Também haverá, segundo este plano, um “Sistema Integrado de Gestão Estratégica (SIGE-BR)” para implementar a “Estratégia Nacional (EN)”. O nome remete aos sistemas de informação e segurança do aparato da ditadura do regime militar.

E a sua função seria:

“Oferecer orientações e claras linhas mestras de atuação, com apoio de técnicas e ferramentas (…). Com ela, o CdG tem trabalhado para monitorar os cenários prospectivos e a evolução diária e imediata da conjuntura, assessorando o mais alto nível de governo em face das ameaças e oportunidades.”

Sem apresentar nenhum tipo de pesquisa ou consulta pública realmente efetivada, o documento afirma que “essa nova estrutura político-estratégica — EN, CdG e SIGE-BR — foi desenhada com o perfil desejado pela maioria da população brasileira, que se fez ouvir não somente em manifestações de grande magnitude, mas principalmente nas urnas, em sucessivos períodos eleitorais.”

CONSERVADORES EVOLUCIONISTAS LIBERAIS

Ainda na introdução do “Projeto de Nação”, determina que “os cidadãos brasileiros, em sua maior parte, identificam-se como Conservadores evolucionistas, no campo psicossocial, e Liberais, porém, conscientes da responsabilidade social de apoiar, com políticas públicas sustentáveis, as camadas carentes da sociedade.”

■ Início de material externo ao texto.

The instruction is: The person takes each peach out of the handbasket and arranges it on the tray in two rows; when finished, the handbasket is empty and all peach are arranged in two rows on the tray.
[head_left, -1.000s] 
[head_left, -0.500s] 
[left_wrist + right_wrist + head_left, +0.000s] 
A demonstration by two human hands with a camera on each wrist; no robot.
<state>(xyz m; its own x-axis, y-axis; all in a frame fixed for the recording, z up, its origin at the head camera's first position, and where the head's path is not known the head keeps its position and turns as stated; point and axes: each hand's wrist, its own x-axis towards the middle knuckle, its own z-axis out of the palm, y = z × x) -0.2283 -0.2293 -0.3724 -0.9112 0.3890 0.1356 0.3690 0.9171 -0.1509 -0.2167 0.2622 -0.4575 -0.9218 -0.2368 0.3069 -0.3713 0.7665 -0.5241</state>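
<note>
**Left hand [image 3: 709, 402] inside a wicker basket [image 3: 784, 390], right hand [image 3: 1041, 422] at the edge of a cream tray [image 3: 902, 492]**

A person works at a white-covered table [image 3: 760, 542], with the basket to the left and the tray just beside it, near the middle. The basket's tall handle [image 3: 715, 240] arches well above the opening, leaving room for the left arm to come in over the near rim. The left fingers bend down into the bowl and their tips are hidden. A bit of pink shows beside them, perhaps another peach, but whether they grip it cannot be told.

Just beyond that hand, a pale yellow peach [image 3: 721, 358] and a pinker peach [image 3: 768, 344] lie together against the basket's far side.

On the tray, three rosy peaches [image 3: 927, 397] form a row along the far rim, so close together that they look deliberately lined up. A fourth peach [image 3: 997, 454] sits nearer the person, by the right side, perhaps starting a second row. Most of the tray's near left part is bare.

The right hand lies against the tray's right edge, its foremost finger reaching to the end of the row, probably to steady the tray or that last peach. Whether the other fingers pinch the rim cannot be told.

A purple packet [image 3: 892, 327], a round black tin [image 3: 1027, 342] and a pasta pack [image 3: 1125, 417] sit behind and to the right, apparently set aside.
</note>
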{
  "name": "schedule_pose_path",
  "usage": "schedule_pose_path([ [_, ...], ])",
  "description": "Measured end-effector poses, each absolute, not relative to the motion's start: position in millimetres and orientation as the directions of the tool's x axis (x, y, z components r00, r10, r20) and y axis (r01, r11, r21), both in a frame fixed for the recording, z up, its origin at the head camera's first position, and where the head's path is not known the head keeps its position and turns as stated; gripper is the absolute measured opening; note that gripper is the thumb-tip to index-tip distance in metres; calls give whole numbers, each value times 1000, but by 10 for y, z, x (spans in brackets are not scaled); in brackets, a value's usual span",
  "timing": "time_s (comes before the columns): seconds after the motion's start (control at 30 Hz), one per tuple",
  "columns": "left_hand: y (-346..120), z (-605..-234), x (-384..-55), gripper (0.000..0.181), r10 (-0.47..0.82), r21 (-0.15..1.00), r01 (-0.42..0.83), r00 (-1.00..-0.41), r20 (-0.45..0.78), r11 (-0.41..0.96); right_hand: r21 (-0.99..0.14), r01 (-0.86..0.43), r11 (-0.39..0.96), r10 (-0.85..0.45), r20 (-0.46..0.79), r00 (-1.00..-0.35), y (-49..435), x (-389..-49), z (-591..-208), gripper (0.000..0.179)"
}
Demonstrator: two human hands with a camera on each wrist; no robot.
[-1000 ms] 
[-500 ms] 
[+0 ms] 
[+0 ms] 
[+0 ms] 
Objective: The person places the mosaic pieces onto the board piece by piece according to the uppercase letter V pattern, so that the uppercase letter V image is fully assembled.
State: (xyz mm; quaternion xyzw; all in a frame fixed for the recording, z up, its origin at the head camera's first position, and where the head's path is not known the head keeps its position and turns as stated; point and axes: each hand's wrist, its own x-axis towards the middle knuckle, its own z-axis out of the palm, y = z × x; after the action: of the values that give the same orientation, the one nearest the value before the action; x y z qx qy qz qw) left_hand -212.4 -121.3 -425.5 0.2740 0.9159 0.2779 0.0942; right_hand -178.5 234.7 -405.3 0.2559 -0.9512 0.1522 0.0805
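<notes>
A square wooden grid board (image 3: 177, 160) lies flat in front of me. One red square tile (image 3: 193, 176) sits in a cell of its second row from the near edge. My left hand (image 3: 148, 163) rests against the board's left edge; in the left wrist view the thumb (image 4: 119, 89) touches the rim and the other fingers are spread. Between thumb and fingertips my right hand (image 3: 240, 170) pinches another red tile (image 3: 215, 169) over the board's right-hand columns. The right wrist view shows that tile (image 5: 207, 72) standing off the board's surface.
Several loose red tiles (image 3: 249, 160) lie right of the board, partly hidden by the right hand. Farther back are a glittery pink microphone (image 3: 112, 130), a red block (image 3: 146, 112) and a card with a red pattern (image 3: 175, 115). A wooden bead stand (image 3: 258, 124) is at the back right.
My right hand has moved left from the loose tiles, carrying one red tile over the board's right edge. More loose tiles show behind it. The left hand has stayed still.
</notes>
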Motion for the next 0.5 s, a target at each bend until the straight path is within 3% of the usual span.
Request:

Defesa Nacional, geopolítica, economia, Amazônia e diversos pontos são tratados no documento. Chama o globalismo de “movimento internacionalista” de “imposições de caráter autoritário, porém disfarçados como socialmente corretos e necessários”.

O globalismo, segundo eles, é controlado pela “elite financeira mundial, ator não estatal constituído por megainvestidores, bancos, conglomerados transnacionais e outros representantes do ultracapitalismo”.

O artigo publica que supostamente em 2035 será “visível a união de esforços entre determinadas entidades nacionais e o movimento globalista, inclusive com o apoio de relevantes atores internacionais, visando a interferir nas decisões de governantes e legisladores, especialmente em pautas destinadas a conceder benesses a determinadas minorias, em detrimento da maioria da população, a exercer ingerência em nosso desenvolvimento econômico, usando pautas ambientalistas a reboque de seus interesses e não pela necessária preservação da natureza, e a provocar crises que enfraquecem a Nação em sua busca pelo desenvolvimento.”

FIM DA GRATUIDADE DO SUS E EDUCAÇÃO

Contraditoriamente, após criticar o “ultracapitalismo”, o documento defende que a classe média pague pelo atendimento no SUS a partir de 2025. O projeto sistematiza pontualmente como isso deve ser feito:

“Além disso, a partir de 2025, o Poder Público passa a cobrar indenizações pelos serviços prestados, exclusivamente das pessoas cuja renda familiar fosse maior do que três salários mínimos.”

No campo da educação, além de também querer cobrar as mensalidades de acesso às universidades públicas – em mais uma medida de atuação neoliberal -, prega por “currículos desideologizados”, “reforçando valores morais, éticos e cívicos”.

“Não se trata de uma vã tentativa de adivinhar o futuro — até porque isso é impossível – mas sim de um exercício baseado em métodos consagrados para: alargar os mapas mentais; visualizar as principais tendências e suas possíveis rupturas; identificar ameaças e oportunidades; e propor medidas para a construção do melhor futuro possível. (…) Bem-vindo ao futuro e boa leitura!”, traz o documento.